Outras vezes, se permanecemos sozinhos no “bosque”, começamos a entrar no mundo do medo. Em todos os becos existem fantasmas! O fantasma do “não sou capaz”, o fantasma do “não sei o que faça”, os fantasmas “do coitadinho de mim”! Também estes fantasmas, pouco a pouco, vão-nos turvando a visão e vão conduzindo a que comecemos a correr para onde outros correm: afinal, se muitos vão por ali, é sinal que deve ser bom! Mas, como se costuma dizer, o bom é inimigo do óptimo. O “estar bem”, não é sinónimo de felicidade! O bom para uns não é o bom para todos. Cada ser humano tem um caminho – uma vocação. Copiar a dos outros, por medo ou por ser mais fácil, não é opção de vida: é cobardia e fuga da realidade/felicidade!

Ousar dar o primeiro passo

Vencer o problema do situar-se no presente e do discernir a vocação, afastando fantasmas e fantasias, é uma questão fundamental para quem quer levar a vida e a sua felicidade a sério e de modo responsável.

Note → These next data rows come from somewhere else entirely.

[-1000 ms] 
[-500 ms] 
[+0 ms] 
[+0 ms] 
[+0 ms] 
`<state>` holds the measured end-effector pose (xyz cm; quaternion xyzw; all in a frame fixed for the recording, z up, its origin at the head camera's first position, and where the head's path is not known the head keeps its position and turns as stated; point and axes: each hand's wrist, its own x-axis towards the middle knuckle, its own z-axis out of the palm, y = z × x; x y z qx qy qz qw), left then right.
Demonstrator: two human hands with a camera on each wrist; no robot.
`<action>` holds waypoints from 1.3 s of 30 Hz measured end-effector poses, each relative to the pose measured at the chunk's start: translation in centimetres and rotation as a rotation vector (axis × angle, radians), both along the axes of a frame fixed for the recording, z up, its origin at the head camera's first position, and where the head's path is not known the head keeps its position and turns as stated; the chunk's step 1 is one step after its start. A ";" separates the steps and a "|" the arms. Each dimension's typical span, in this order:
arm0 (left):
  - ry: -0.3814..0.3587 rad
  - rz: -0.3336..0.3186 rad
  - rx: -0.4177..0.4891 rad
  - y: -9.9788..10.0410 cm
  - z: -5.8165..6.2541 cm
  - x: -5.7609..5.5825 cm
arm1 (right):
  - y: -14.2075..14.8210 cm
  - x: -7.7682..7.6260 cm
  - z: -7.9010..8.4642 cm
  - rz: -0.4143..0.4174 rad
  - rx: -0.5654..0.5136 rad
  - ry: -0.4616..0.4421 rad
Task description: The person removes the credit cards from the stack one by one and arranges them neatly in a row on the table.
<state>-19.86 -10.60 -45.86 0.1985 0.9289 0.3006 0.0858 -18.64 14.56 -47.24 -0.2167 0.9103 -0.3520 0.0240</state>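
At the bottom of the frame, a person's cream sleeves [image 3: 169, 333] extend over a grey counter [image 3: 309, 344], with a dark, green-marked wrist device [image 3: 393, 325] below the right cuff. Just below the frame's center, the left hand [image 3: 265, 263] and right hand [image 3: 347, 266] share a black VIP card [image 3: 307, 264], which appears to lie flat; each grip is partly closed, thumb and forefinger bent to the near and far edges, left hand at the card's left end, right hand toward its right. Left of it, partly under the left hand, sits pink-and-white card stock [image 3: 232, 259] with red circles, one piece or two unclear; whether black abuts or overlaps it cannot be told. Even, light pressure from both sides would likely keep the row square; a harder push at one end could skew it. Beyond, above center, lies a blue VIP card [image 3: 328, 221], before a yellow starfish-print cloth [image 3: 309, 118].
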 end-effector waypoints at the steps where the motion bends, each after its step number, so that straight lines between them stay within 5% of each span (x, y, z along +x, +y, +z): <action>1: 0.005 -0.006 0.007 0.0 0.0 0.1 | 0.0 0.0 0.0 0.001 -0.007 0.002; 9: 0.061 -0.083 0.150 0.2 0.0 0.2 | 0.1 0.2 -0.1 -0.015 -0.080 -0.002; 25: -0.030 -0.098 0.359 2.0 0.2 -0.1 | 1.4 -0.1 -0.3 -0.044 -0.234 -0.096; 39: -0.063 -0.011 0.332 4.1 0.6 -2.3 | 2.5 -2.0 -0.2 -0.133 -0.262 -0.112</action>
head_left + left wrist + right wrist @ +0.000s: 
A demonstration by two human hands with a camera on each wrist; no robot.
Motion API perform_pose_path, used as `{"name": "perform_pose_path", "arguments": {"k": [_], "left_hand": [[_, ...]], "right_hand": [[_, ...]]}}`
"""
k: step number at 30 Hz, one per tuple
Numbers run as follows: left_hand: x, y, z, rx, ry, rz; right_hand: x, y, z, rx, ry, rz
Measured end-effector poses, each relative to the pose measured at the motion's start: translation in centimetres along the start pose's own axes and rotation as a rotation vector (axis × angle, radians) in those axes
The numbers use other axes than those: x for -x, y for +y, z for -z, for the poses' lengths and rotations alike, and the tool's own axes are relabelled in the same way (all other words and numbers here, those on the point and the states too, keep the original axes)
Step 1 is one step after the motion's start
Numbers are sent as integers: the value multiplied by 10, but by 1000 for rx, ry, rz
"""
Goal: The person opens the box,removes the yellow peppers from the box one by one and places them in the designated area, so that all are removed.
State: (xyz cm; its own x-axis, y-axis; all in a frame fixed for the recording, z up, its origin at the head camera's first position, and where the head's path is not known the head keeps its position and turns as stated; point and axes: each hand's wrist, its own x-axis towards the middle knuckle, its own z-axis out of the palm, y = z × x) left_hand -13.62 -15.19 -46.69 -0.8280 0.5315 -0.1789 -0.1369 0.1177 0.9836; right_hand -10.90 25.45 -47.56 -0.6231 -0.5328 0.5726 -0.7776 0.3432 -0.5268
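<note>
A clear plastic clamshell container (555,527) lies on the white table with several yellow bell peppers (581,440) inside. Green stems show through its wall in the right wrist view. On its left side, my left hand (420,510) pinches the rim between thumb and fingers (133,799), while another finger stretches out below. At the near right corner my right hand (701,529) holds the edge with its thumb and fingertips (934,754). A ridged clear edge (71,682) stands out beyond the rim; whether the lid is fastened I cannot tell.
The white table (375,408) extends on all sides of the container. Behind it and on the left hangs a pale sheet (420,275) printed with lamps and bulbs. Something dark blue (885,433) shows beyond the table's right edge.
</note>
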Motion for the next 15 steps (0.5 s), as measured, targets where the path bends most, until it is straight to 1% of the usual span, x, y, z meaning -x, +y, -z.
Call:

A segunda questão a resolver é... a da inércia! Avistado “o coelho”, temos de pôr os pés ao caminho!

O Papa Francisco percebe estes dinamismos e dificuldades do caminho vocacional e recorda que o próprio Jesus viveu a Sua vocação a partir de uma realidade concreta (filho de um carpinteiro (Mt 13,55); o carpinteiro de Nazaré (Mc 6,3)) e fez o discernimento vocacional que O levou à Missão Redentora. A Sua juventude é marcada pelo sentir-se «Filho muito amado» (Lc 3,22) e pela relação que tem com o Pai e com os Seus amigos. Mas, também, todo o seu crescimento vocacional é marcado por incompreensões daqueles que vivem à Sua volta: «Não é este o filho de José?» (Lc 4, 22), questionavam sem compreender. Vizinhos, amigos e mesmo os seus pais pareciam não perceber nada nem da missão nem da vocação de Jesus (Lc 2,48-50).

Não é fácil viver por amor, mas é possível! O discernimento vocacional exige vencer as barreiras do Maria vai com as outras, exige ousar ir para lá das fantasias e dos fantasmas que, incessantemente, nos assombram e obstaculizam. Por isso mesmo, o papa não deixa de interceder por todos quantos procuram genuinamente dar o primeiro passo rumo a um discernimento sério e responsável da sua vocação: «Queridos jovens, ficarei feliz vendo-vos correr mais rápido do que os lentos e medrosos. Correi atraídos por aquele Rosto tão amado, que adoramos na sagrada Eucaristia e reconhecemos na carne do irmão que sofre. O Espírito Santo vos impulsione nesta corrida para a frente» (Cristo Vive, n.º 299).